En dos zonas residenciales contiguas, San Pedro y La Gloria, en Mejicanos, existen tantos colegios como tiendas, pese a que en cuatro kilómetros sólo existen dos escuelas públicas. Los anuncios en los postes  del tendido eléctrico anunciando centros educativos se ven por todas partes, así como los letreros y colores llamativos en algunas casas. En total existen, visibles, cinco colegios privados instalados en casas, mientras que uno más al que asisten los niños de la colonia está situado sobre el Bulevar  Constitución.

“Uno quisiera que sus hijos tengan lo mejor, pero esto es lo que se puede pagar, y confío en que es mejor que una escuela (pública)” asegura Carmen Ventura, quien espera a su hija de once años a las afueras de su centro de estudios.

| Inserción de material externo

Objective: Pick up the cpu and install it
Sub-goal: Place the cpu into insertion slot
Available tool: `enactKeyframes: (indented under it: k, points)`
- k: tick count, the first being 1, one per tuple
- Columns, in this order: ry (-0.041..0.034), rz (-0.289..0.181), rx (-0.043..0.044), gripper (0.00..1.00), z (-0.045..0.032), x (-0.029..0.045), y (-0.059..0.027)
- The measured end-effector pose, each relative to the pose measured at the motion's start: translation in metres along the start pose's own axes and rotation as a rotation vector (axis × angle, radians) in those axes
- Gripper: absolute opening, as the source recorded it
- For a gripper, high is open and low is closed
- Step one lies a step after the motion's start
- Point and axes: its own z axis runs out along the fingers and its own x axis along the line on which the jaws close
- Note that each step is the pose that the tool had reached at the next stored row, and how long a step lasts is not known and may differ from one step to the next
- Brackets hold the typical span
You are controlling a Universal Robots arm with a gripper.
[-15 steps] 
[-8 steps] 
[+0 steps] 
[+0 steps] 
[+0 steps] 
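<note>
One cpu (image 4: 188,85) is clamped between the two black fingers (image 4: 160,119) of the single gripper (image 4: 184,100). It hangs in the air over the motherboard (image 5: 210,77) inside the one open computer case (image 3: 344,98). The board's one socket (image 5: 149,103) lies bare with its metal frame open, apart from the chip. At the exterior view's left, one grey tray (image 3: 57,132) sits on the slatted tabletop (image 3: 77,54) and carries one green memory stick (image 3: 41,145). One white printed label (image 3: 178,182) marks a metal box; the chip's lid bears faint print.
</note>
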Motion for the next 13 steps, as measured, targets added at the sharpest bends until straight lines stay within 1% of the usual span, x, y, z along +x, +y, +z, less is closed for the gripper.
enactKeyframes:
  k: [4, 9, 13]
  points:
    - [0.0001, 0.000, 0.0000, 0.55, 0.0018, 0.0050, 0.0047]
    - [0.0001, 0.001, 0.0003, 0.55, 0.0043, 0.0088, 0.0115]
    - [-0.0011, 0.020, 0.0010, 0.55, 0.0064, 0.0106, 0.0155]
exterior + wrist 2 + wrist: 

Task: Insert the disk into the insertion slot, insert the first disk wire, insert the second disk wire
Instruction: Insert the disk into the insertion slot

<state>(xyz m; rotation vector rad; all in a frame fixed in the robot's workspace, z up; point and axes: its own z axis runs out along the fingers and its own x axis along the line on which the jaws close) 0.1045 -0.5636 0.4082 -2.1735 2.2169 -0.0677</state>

Ventura paga $20 mensualmente, más $4 en concepto de computación.

“Lo que pagaría en un gran colegio, sería probablemente más del doble de $24, y como no quiero que mi hija estudie en una escuela pública, está bien esto”, comenta Ventura.

La administradora del Centro Cultural Italiano, ubicado frente al Oxford y a un centro de estudios “bilingüe”, asegura que muchos de los alumnos  que ella recibe en el centro de estudios de su hijo provienen del sistema público.

La administradora encuentra dos problemas: por una parte, “las escuelas públicas tienen grandes deficiencias, que todo mundo sabe, y no pueden atender a toda la demanda”, y además “hoy ni en un centro de estudios se está seguro, por lo de las maras y la delincuencia”.

Sin embargo, la jefa de acreditaciones del Mined asegura que la falta de calidad es más un mito que una realidad, pues la educación de muchas instituciones públicas es superior a la de los colegios pequeños, y eso puede comprobarse, al menos con los centros de estudio públicos que imparten Bachillerato, a través de la Prueba de Aprendizaje y Aptitudes (Paes).

Según el boletín del Mined, en el 2006 pese a la diferencia entre el promedio general de calificaciones de los alumnos del colegios privados (5.88) e institutos públicos (5.39), la entidad destaca que la mejora es más evidente en el sector público que el privado, pues aumentó en mayor proporción.

Guillén cree que la creación de colegios obedece a la demanda, de la que no está segura que el Mined podría atender. En los meses de agosto, septiembre, octubre, e incluso diciembre, la oficina de Acreditaciones está acostumbrada a recibir alrededor de 200 solicitudes; de ellas, según Guillén, no se aprueba ni la mitad.

Otros problemas por resolver
Una de las principales debilidades de la actual Ley General de Educación es la poca regulación que existe en el aumento de  las cuotas escolares.

Actualmente, un centro educativo que desea aumentar el precio de la matrícula y mensualidad únicamente debe informarlo al Ministerio de Educación, llevar a cabo una Asamblea de Padres de Familia y presentar el acta correspondiente de celebración.

“Lo que se está analizando y estudiando es que los centros educativos además de solicitar hacer incremento, presenten un plan que determine cuánto de ese dinero se a va utilizar para mejorar la calidad del centro educativo”, aseguró Guillén.

La encargada de acreditaciones también reveló que se está trabajando en modificaciones a la Ley General de Educación, que data desde 1996, para que esté acorde a la realidad y permita ser más rigurosos.